Two Common Overuse Injuries & How to Avoid Them

You have to walk before you can run, but this sage advice can be difficult to follow, especially for athletes who live by a significantly different motto – no pain, no gain.

But if you push too hard too soon, you can end up with an overuse injury.

Two common overuse injuries in the sports medicine field are plantar fasciitis and patellar tendinopathy.

Plantar Fasciitis

Plantar fasciitis is an injury of the plantar fascia, which is a thin tissue that lines the bottom of the foot and helps support the arch.

Usually, plantar fasciitis occurs from micro tears and inflammation of the fascia caused by overuse.

Tight gastrocnemius (calf muscles) and ankles can stress the Achilles’ tendon, which irritates the plantar fascia, especially at the calcaneus (heel).

Other risk factors include:

  • Wearing poor footwear.

  • Being obese.

  • Standing or walking for prolonged periods of time (especially on hard surfaces).

  • Increasing activities or exercises too quickly.

  • Frequent jumping.

  • Having flat feet or high arches.

It is common to feel pain along the heel, but there can also be tightness or pain in other areas along the bottom of the foot.

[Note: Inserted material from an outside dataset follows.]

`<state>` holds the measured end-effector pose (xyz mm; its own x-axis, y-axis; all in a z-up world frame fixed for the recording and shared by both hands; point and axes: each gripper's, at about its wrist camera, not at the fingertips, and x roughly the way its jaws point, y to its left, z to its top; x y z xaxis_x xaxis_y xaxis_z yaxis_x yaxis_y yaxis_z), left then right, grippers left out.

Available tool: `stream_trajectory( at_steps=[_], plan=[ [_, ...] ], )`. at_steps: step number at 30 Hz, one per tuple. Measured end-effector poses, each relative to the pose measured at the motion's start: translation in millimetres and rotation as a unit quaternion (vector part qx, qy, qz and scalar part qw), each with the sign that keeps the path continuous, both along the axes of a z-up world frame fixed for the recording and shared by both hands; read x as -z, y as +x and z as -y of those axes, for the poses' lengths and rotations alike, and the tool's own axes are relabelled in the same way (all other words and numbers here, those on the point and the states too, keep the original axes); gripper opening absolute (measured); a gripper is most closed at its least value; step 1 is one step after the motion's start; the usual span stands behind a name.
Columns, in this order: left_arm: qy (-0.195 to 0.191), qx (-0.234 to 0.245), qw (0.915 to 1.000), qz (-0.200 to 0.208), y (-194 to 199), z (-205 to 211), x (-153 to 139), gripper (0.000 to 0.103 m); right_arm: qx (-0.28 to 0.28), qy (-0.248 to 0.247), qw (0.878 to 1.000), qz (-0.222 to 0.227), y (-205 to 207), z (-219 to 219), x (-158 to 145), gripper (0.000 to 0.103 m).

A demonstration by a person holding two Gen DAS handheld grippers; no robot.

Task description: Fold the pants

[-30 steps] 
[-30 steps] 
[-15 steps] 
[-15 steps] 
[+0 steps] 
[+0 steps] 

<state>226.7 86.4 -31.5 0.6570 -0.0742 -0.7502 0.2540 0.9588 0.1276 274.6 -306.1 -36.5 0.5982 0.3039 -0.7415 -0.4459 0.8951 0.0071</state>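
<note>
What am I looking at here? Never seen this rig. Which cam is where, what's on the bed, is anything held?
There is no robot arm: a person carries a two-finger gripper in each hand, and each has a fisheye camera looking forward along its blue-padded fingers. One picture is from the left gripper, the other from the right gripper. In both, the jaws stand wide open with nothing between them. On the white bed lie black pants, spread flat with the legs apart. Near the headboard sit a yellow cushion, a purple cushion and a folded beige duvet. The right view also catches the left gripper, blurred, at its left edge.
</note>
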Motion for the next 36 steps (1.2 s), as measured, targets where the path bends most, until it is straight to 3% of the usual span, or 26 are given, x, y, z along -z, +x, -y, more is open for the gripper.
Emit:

Pain is typically worse in the morning when you take your first few steps out of bed. 

Initial treatment for plantar fasciitis includes stretching, icing (try rolling your injured foot on a frozen water bottle), exercises for the foot and ankle, and modifying activities.

You also may consider taking anti-inflammatories, such as Advil or Aleve, but check with your primary care physician to make sure these medications are safe for you to take.

Rolling your injured foot on a tennis ball or frozen water bottle can help relieve pain from plantar fasciitis.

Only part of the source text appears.